Every line in the data below from the one containing "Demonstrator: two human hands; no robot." down to the one containing "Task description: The", both included, must be retyped exactly; no other line is to appear.

Segment Open

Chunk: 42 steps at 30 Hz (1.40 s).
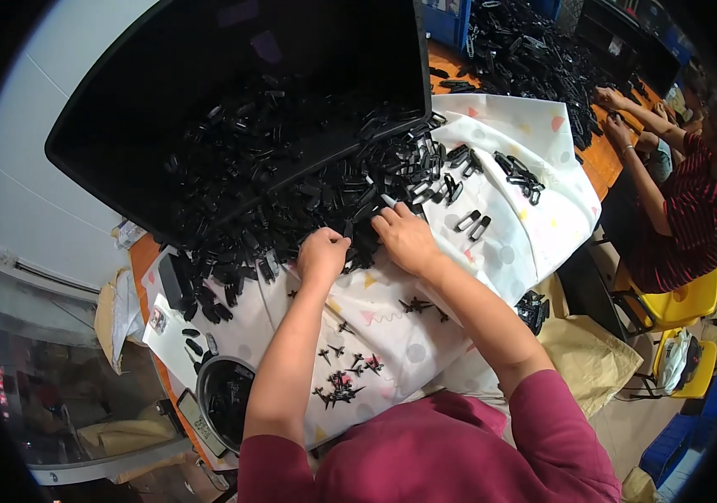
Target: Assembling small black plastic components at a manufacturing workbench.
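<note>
My left hand (324, 254) is closed in a pinch at the near edge of a heap of small black plastic parts (291, 205). A dark bit shows at its fingertips, too small to name. Beside it, my right hand (408, 239) has its fingers curled round a slim tool with a pale grey end (388, 200); its working end is hidden among the black parts. The heap spills out of a large black bin (241, 42) tipped toward me, onto a white patterned cloth (408, 352).
Small black spiky offcuts (341, 386) lie on the cloth before me. At the left stand a dark round bucket (228, 402) and a scale (199, 423). Loose black clips (473, 225) lie to the right. Another person (685, 201) works at an orange table (601, 163) with more black parts.
</note>
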Tool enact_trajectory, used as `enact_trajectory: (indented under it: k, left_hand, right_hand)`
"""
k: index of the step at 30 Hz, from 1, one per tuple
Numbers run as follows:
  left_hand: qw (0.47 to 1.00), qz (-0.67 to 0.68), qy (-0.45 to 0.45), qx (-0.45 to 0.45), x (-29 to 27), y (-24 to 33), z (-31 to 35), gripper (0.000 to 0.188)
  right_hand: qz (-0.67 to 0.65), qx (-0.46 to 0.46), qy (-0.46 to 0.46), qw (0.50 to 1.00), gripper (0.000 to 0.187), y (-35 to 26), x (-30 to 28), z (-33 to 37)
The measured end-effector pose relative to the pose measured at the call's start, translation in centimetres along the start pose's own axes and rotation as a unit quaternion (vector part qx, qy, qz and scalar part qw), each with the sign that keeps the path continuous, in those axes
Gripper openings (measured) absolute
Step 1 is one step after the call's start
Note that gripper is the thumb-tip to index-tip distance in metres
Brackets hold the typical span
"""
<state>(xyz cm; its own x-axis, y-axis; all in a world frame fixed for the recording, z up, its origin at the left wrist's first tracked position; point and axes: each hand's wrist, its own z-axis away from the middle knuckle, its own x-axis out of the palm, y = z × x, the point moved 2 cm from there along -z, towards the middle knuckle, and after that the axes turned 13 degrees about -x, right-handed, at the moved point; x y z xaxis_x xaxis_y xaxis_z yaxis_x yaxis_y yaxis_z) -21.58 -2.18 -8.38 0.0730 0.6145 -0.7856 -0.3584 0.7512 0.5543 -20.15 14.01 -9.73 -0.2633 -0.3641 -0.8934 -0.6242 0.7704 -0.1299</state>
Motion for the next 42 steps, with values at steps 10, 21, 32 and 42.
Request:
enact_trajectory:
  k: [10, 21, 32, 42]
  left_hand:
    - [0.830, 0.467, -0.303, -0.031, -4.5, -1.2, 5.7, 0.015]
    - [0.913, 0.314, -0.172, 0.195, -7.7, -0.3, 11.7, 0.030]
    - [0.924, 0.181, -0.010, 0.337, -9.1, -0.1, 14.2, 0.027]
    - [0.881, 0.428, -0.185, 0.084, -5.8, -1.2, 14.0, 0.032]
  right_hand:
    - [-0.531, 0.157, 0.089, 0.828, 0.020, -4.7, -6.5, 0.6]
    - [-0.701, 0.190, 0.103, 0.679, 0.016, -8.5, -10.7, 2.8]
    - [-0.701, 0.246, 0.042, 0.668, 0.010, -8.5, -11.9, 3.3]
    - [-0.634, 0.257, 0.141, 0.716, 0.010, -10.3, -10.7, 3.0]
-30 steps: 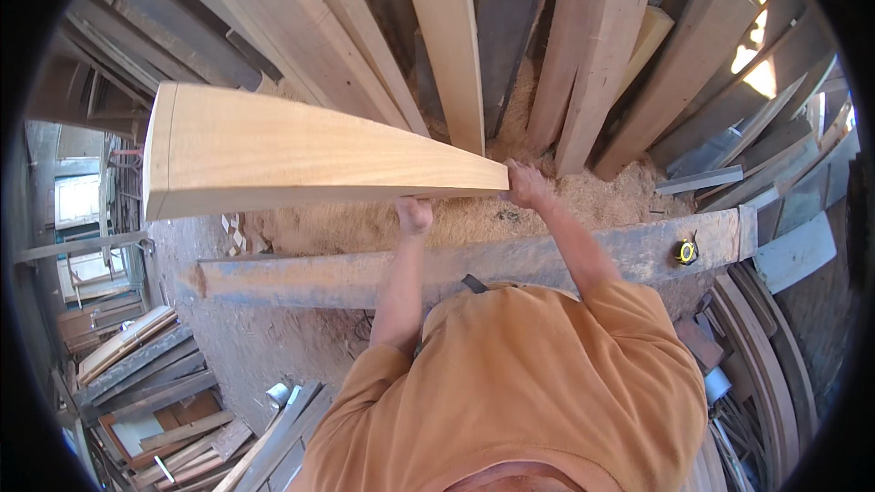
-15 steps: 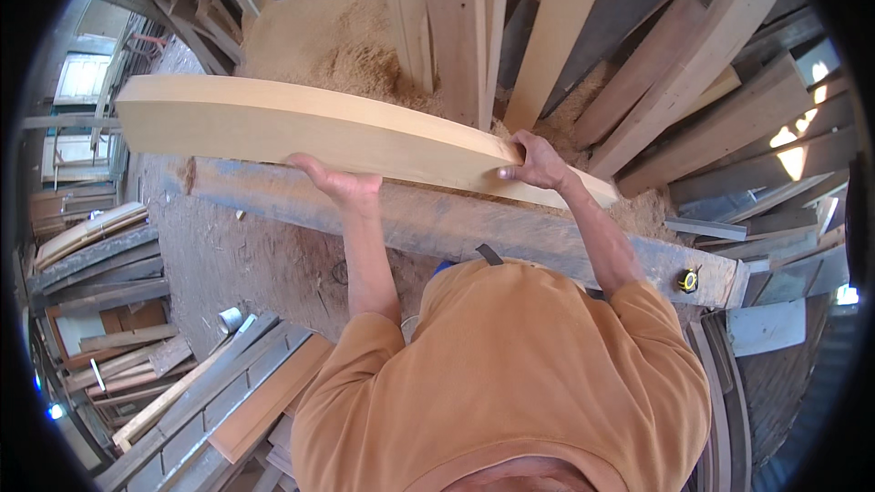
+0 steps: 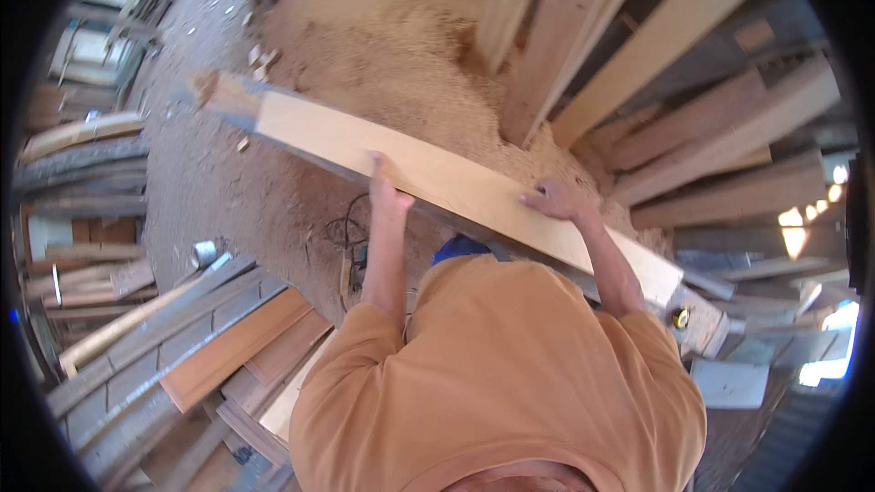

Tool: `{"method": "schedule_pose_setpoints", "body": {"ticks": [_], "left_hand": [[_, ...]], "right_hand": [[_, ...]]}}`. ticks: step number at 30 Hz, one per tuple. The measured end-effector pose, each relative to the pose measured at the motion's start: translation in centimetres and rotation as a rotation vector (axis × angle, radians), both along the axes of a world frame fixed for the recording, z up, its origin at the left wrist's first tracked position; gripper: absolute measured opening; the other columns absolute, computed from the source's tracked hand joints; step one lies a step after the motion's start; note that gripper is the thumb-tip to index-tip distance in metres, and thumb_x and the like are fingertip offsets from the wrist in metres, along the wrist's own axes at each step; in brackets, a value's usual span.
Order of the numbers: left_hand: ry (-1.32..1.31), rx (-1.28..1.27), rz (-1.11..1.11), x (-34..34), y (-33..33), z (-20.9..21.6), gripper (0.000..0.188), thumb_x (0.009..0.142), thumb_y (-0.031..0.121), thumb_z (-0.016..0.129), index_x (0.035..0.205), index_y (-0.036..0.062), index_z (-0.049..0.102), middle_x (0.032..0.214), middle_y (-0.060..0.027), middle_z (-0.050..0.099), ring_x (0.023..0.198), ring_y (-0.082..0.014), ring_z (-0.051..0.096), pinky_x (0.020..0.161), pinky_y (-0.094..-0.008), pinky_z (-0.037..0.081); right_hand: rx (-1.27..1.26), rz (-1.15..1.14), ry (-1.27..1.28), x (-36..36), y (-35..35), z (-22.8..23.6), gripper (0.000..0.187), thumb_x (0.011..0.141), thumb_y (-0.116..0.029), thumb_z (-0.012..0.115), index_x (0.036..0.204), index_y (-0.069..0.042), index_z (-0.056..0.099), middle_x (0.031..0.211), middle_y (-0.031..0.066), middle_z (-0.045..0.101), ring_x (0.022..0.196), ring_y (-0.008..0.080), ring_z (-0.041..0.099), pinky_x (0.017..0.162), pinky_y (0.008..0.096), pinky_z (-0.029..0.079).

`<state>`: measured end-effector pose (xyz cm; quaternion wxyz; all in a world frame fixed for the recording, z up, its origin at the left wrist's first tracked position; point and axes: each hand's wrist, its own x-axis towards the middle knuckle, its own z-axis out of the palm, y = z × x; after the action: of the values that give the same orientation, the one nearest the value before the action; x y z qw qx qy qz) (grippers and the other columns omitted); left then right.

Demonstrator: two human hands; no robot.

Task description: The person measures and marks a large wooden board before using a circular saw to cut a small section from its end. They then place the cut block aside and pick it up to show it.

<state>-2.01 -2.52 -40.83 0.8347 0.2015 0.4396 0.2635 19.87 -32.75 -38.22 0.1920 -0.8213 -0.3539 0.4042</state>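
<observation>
A long pale wooden plank [image 3: 456, 173] lies broad face up along a worn, bluish-grey beam [image 3: 228, 100], slanting from far left to near right. At its near edge, my left hand [image 3: 389, 191] grips the plank, one digit laid on the face and the other fingers partly hidden. Farther right, my right hand [image 3: 558, 200] holds the plank near its far edge, fingers bent. Beside the plank's right end, a yellow and black tape measure [image 3: 680, 317] rests on the beam.
Sawdust [image 3: 365, 46] is heaped beyond the beam. Several upright boards [image 3: 583, 27] lean at the far right. Stacked boards [image 3: 219, 346] fill the near left, with a small tin [image 3: 202, 253] by them. A dark cable [image 3: 344, 230] lies on the floor near my left arm.
The plank has come down toward me and turned its broad face up onto the beam. Both hands moved with it. My view has shifted, showing more sawdust and the cable.
</observation>
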Motion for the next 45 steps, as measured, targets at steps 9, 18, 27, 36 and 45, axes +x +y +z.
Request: {"method": "schedule_pose_setpoints", "body": {"ticks": [9, 18, 27, 36, 45], "left_hand": [[0.152, 0.004, 0.04, -6.6, 1.4, -8.8, 0.065, 0.105, 0.049, 0.059, 0.149, 0.0017, 0.047, 0.141, -0.0172, 0.061, 0.126, -0.0346, 0.063, 0.105, -0.0539, 0.053], [0.161, -0.034, 0.068, -8.4, 5.3, -10.6, 0.074, 0.106, 0.061, 0.045, 0.155, 0.0049, 0.041, 0.155, -0.0156, 0.051, 0.139, -0.0358, 0.052, 0.116, -0.0546, 0.042], [-0.089, -0.08, 0.138, -8.7, 4.9, -9.6, 0.095, 0.099, 0.082, 0.011, 0.166, 0.0155, 0.025, 0.17, -0.0109, 0.029, 0.155, -0.0364, 0.028, 0.127, -0.0533, 0.022], [0.184, 0.013, 0.155, -9.0, 5.7, -12.3, 0.098, 0.098, 0.083, 0.01, 0.166, 0.0143, 0.024, 0.171, -0.0113, 0.026, 0.155, -0.0373, 0.026, 0.126, -0.0552, 0.021], [0.51, 0.029, 0.245, -10.0, 4.9, -10.0, 0.108, 0.098, 0.083, 0.022, 0.157, -0.0066, 0.033, 0.161, -0.0206, 0.041, 0.143, -0.0397, 0.046, 0.122, -0.0515, 0.034]], "right_hand": [[-0.096, -0.002, 0.113, -9.0, 1.3, -8.8, 0.068, 0.092, -0.061, 0.066, 0.106, 0.005, 0.075, 0.103, 0.027, 0.074, 0.099, 0.0387, 0.071, 0.086, 0.0465, 0.054], [-0.117, 0.032, 0.012, -10.4, 5.8, -8.9, 0.075, 0.09, -0.064, 0.065, 0.117, 0.006, 0.07, 0.12, 0.0295, 0.069, 0.114, 0.0427, 0.066, 0.094, 0.0478, 0.052], [-0.022, 0.021, -0.036, -12.7, 4.7, -7.6, 0.057, 0.084, -0.045, 0.078, 0.11, 0.004, 0.066, 0.103, 0.0249, 0.069, 0.099, 0.0418, 0.065, 0.088, 0.0485, 0.052], [0.053, -0.111, -0.042, -12.4, 3.9, -5.2, 0.049, 0.093, -0.038, 0.07, 0.123, 0.0, 0.066, 0.115, 0.025, 0.069, 0.112, 0.043, 0.064, 0.1, 0.0488, 0.05], [-0.435, -0.866, -0.536, -5.7, -25.8, -10.6, 0.072, 0.093, -0.045, 0.072, 0.143, 0.005, 0.056, 0.144, 0.0326, 0.056, 0.135, 0.0455, 0.053, 0.116, 0.0481, 0.041]]}}
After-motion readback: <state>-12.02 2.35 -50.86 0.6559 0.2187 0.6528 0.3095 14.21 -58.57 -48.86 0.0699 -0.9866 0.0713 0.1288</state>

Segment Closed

● **Answer**:
Demonstrator: two human hands; no robot.

Task description: The person measures and marks a large wooden board before using a circular saw to cut a small section from its end. They then place the cut block aside and pick it up to show it.

No additional answer is needed.